> _WHAT YOU ARE ASKED TO DO_
Return each line of the records below in which the string "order" turns up.

───── DATASET EXTRACT ─────

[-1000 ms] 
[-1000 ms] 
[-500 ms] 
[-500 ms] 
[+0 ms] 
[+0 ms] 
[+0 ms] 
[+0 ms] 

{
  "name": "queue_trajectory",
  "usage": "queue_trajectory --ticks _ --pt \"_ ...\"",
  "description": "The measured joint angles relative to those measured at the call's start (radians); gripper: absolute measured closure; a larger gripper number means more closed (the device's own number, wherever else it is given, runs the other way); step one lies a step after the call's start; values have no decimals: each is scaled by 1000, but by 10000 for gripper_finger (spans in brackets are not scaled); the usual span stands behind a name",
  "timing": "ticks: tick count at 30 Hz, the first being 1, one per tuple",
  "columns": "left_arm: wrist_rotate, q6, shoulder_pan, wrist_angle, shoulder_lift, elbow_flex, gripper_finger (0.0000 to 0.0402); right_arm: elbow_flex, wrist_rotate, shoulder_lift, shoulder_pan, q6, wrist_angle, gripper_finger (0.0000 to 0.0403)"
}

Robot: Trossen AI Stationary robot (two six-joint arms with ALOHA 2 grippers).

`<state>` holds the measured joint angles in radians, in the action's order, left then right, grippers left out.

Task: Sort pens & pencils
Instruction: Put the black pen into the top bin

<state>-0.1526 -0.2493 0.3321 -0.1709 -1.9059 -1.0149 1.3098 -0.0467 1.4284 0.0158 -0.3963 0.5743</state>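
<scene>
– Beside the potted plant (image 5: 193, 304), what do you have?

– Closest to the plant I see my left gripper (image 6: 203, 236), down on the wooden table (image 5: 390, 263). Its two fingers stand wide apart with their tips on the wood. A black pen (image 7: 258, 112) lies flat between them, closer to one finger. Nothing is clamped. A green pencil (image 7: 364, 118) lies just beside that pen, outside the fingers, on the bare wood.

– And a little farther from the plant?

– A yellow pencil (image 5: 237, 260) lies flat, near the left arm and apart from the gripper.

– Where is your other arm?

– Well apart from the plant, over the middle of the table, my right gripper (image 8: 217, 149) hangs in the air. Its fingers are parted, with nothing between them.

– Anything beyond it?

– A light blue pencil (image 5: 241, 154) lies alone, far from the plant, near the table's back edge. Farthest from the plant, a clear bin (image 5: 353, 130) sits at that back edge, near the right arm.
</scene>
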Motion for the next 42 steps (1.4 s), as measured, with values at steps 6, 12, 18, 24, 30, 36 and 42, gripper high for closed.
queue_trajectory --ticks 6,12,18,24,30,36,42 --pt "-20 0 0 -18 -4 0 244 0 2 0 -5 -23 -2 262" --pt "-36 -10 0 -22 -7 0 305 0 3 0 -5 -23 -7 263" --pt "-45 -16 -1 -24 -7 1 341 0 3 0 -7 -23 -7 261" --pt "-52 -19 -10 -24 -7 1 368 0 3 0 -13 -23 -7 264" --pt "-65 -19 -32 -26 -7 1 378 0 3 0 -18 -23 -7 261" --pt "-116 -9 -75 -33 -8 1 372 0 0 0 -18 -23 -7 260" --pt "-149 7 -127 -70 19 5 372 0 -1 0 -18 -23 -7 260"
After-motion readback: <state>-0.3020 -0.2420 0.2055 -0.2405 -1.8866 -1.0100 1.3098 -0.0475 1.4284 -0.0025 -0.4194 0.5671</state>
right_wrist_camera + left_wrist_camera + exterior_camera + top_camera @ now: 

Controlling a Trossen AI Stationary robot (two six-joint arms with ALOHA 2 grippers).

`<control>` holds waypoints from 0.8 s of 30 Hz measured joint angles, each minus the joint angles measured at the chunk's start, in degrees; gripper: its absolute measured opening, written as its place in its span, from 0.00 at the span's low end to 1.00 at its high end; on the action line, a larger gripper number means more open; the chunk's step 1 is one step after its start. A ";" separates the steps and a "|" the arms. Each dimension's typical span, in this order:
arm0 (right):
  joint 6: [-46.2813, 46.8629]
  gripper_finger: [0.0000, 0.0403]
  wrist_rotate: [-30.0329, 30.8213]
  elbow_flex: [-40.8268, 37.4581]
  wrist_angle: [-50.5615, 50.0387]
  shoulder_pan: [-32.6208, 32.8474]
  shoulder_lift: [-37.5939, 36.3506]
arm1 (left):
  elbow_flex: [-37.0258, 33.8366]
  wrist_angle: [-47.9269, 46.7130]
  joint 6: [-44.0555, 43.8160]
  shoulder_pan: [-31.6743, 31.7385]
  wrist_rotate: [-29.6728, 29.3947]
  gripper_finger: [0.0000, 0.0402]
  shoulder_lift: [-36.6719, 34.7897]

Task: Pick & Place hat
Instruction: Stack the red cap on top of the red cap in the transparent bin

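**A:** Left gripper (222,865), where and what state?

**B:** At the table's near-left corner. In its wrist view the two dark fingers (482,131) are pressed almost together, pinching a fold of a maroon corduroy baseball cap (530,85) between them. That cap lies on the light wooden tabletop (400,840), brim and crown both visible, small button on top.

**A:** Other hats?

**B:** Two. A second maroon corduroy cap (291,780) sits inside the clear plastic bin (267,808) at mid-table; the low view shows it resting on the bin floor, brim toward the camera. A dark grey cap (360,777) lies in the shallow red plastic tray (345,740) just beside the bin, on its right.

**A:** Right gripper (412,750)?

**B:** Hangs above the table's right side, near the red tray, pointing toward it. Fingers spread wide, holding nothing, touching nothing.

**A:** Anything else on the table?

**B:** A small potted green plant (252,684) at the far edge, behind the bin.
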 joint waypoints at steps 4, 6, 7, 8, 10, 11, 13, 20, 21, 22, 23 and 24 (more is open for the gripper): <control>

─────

> _RESPONSE AREA_
`<state>` holds the measured joint angles in radians, in the action's order, left then right, grippers left out.
`<control>` holds waypoints from 0.8 s of 30 Hz measured joint angles, each minus the joint angles measured at the chunk's start, in degrees; gripper: its absolute measured opening, written as its place in its span, from 0.00 at the span's low end to 1.00 at its high end; on the action line, a larger gripper number means more open; the chunk's step 1 is one step after its start. A ";" separates the steps and a "|" the arms. Each dimension's typical span, in this order:

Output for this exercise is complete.